Emmanuel Macron face aux professions réglementées
Le 10 décembre dernier aura été une journée marathon pour Emmanuel Macron, centrée sur le texte qu’il porte et qui cristallise les tensions des divers secteurs concernés. Après avoir présenté en conseil des ministres le projet de loi pour la croissance et l’activité, l’avoir défendu lors d’une conférence de presse solennelle à l’Élysée, le jeune ministre de l’Économie est allé l’expliquer le soir même à des professionnels du droit revenus fumants d’une manifestation historique contre son texte (v. notre actualité "Une manif' pour toutes"). Organisé par la Chambre nationale des huissiers de justice à la veille de ses 30es Journées de Paris dans une salle du Westin, le débat mettait essentiellement en présence le ministre avec le président des huissiers, Patrick Sannino, celui des experts-comptables, Joseph Zorgniotti, le professeur Laurent Aynès, le député Le Bouillonnec et le sénateur Bizet. Très calme bien que chahuté dès son arrivée, en particulier par des huissiers frustrés de ne pouvoir entrer dans la salle, Emmanuel Macron a maintenu le cap de sa réforme tout en faisant des ouvertures. À Patrick Sannino l’interpellant sur la compétence étendue à la cour d’appel, « c’est la mort des petites études ! », et sur le corridor tarifaire « peut-être applicable à d’autres professions mais pas à la nôtre : on ne peut pas faire un prix en fonction de la tête du justiciable », le ministre a garanti qu’il serait possible de négocier sur « des éléments de calendrier » pour voir ce qui est faisable et à quel rythme. « C’est dans cet esprit que l’on travaillera à l’Assemblée nationale », a assuré Emmanuel Macron. Concernant la cartographie des installations, il a précisé que le collège de l’Autorité de la concurrence, qui deviendrait compétent en la matière, serait composé de représentants des professions et que la régulation reviendrait au garde des Sceaux. Au sujet du corridor tarifaire, il a admis qu’il fallait faire « un distinguo entre notaires et huissiers » : « vous avez une clientèle plus contrainte, il faudra en tenir compte lors des travaux ». Emmanuel Macron a aussi invité Patrick Sannino à relever le pari de « passer un deal avec la Poste sur les petites créances », en contrepartie duquel il s’est déclaré prêt à réexaminer les actes touchés par la loi Pinel en matière de signification.

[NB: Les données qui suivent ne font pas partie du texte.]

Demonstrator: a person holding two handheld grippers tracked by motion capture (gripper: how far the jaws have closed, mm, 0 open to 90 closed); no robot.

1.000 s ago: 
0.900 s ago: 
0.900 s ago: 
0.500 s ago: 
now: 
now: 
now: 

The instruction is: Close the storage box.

Dans son rôle de pédagogue, le ministre a cité le bon élève de la classe : les experts-comptables, « une profession qui a fait sa propre réforme (...) et ce n’est pas une profession sans risques », suscitant quelques remous dans la salle. Car la défiance de cette soirée s’est aussi portée sur les hommes du chiffre. À Joseph Zorgniotti invitant en particulier les huissiers à « être audacieux » sur l’interprofessionnalité, la salle a répondu par des sifflets. « Vous avez peur des structures d’exercice car vous avez peur de vous faire manger », a-t-il répliqué. « Sécurisons ensemble les contrats des entreprises, sécurisons ensemble le compte-clients et son recouvrement ». L’occasion d’apprendre que huissiers et experts-comptables travaillent à un projet de portail commun de recouvrement de créances. Davantage applaudi à la sortie, Emmanuel Macron a promis à l’assemblée de revenir parler de sa loi dans un an.